EXERCISE INSTRUCTIONS: All lines in the material containing the word "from" need to be copied.

DATA SEGMENT:
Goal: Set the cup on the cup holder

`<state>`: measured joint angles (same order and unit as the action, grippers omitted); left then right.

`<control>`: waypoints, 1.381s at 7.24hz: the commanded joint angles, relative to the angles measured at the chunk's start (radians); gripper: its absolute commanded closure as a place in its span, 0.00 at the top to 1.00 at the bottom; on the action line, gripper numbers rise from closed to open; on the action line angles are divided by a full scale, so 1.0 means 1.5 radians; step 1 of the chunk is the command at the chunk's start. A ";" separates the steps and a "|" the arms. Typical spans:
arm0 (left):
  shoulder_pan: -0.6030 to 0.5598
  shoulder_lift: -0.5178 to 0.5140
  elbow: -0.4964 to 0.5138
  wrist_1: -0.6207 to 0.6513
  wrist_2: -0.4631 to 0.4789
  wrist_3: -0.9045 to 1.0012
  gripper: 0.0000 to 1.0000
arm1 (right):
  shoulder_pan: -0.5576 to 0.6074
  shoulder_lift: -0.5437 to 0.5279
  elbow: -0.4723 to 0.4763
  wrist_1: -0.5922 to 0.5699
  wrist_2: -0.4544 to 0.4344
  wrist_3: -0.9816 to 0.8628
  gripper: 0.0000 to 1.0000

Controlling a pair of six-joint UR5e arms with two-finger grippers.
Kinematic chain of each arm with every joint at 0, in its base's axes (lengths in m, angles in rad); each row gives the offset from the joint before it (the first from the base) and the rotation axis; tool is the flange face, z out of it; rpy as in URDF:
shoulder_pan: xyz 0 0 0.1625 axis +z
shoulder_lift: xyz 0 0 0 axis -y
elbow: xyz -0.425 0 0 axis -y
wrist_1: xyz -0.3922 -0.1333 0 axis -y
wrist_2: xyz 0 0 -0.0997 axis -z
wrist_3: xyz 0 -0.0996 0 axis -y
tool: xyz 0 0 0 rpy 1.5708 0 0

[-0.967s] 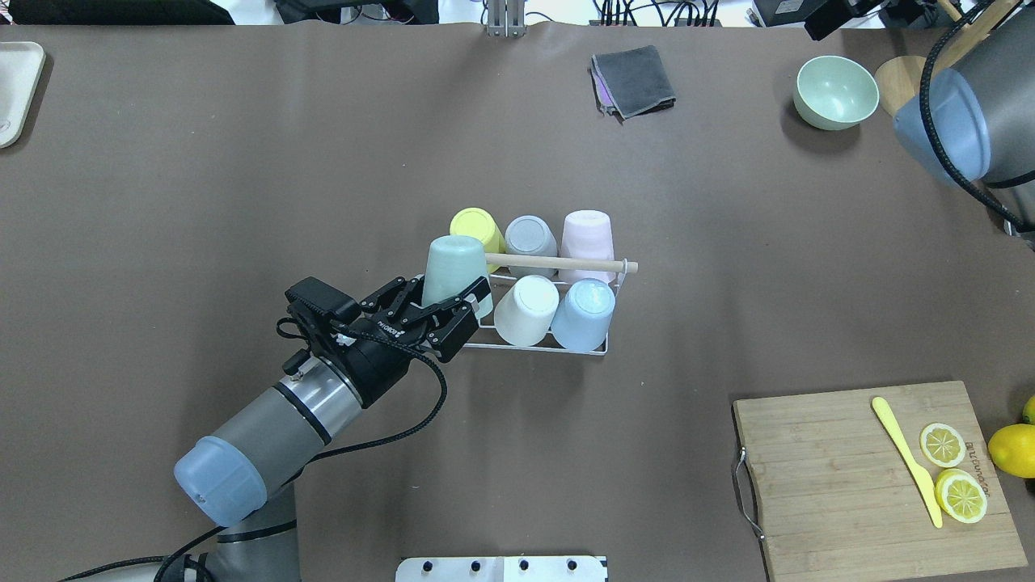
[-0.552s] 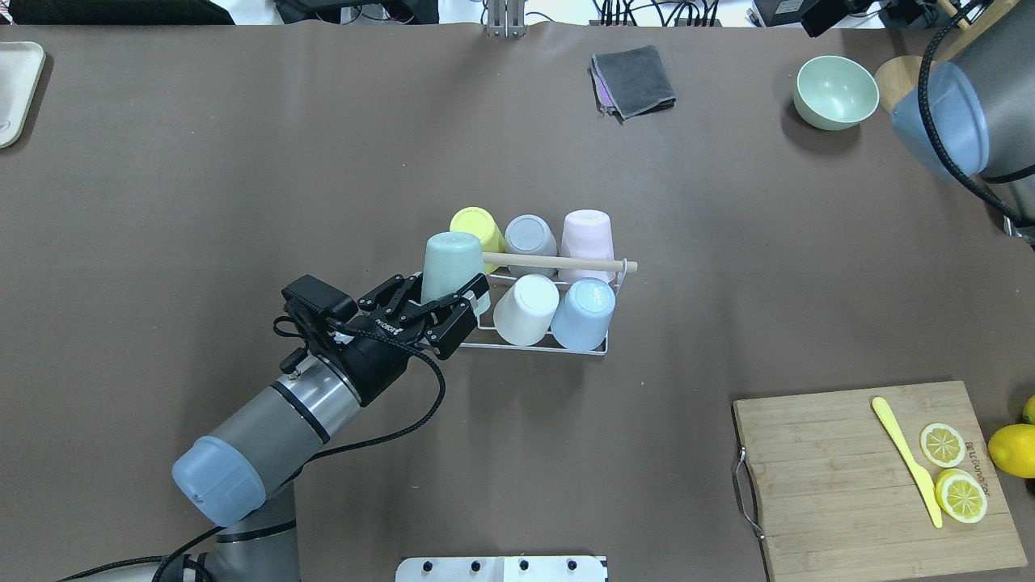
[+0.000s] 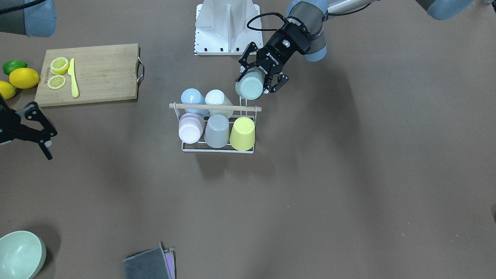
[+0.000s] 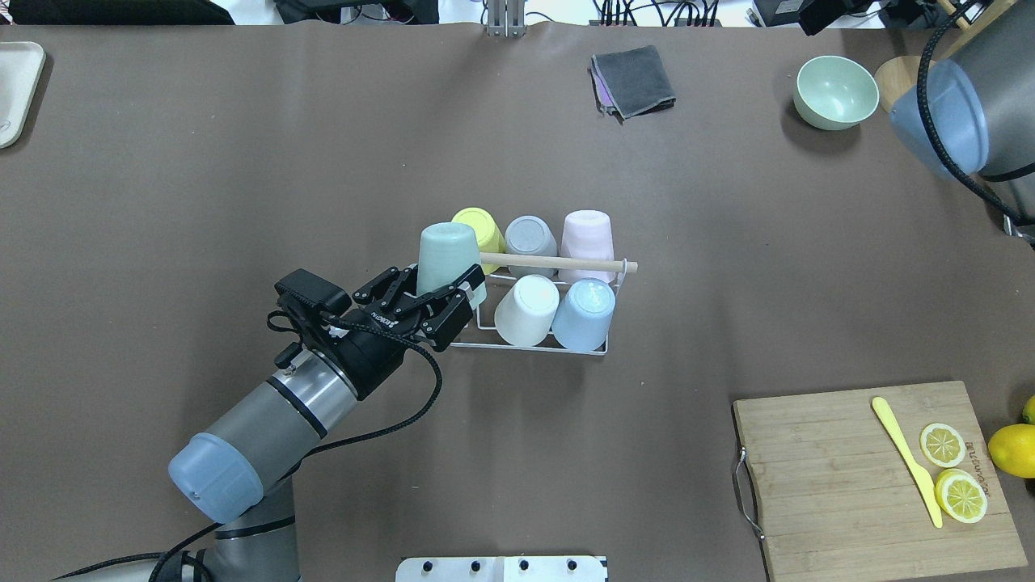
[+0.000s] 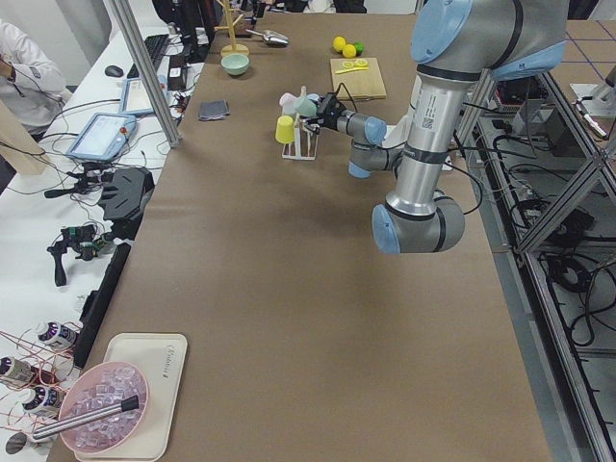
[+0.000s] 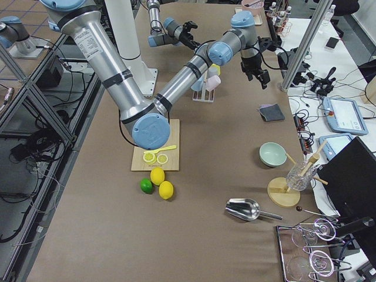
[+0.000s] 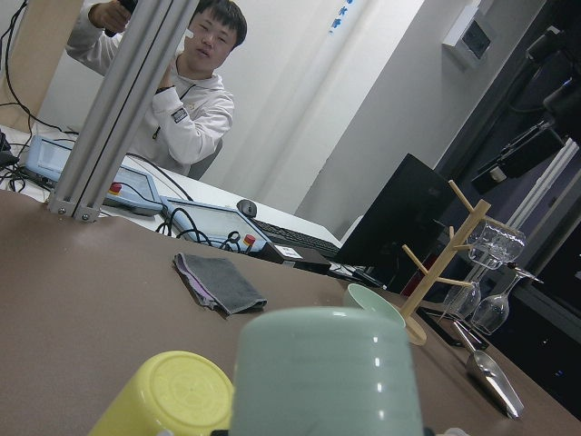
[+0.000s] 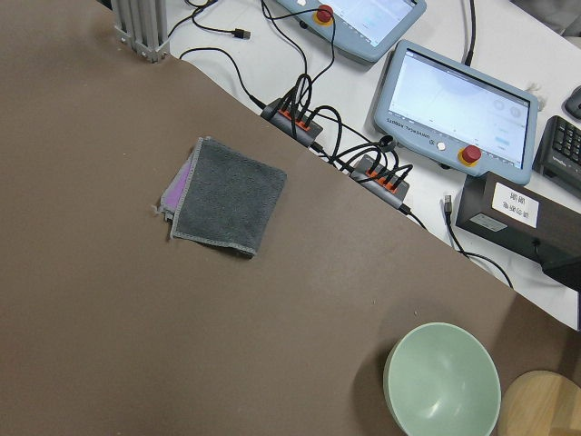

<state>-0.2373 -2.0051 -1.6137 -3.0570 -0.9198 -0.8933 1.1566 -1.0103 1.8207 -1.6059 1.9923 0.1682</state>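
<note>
Inverted mint cup (image 4: 447,257) clamped in left jaws, at cup holder (image 4: 558,263) end; right jaws spread, empty.

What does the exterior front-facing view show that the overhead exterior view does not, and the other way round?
Only the front-facing view shows the right gripper, open at the picture's left edge, and a lime beside the lemons. Only the overhead view shows a pale tray at its upper left edge. Both show the left gripper shut on the mint cup by one end of the cup holder, which carries five cups, and also the cutting board, the green bowl and the grey cloth.
</note>
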 commanded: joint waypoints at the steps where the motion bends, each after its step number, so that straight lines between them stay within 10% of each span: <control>1: -0.003 0.000 0.002 0.002 0.021 0.002 0.41 | 0.009 0.000 0.001 -0.043 0.009 -0.001 1.00; 10: 0.004 -0.014 0.018 0.018 0.021 -0.003 0.41 | 0.109 -0.131 0.010 -0.051 0.060 -0.083 1.00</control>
<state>-0.2337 -2.0234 -1.5896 -3.0297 -0.8882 -0.8978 1.2938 -1.1950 1.8354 -1.6888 2.0796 0.0676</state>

RESPONSE TO THE TASK:
`<control>`: waypoints, 1.381s at 7.24hz: the commanded joint angles, relative to the angles measured at the chunk's start (radians); gripper: its absolute commanded closure as a place in its span, 0.00 at the top to 1.00 at the bottom; on the action line, gripper numbers rise from closed to open; on the action line angles are divided by a full scale, so 1.0 means 1.5 radians; step 1 of the chunk is the command at the chunk's start. A ";" separates the steps and a "|" the arms. Typical spans:
Kinematic chain of each arm with every joint at 0, in its base's axes (lengths in m, angles in rad); each row gives the offset from the joint before it (the first from the base) and the rotation axis; tool is the flange face, z out of it; rpy as in URDF:

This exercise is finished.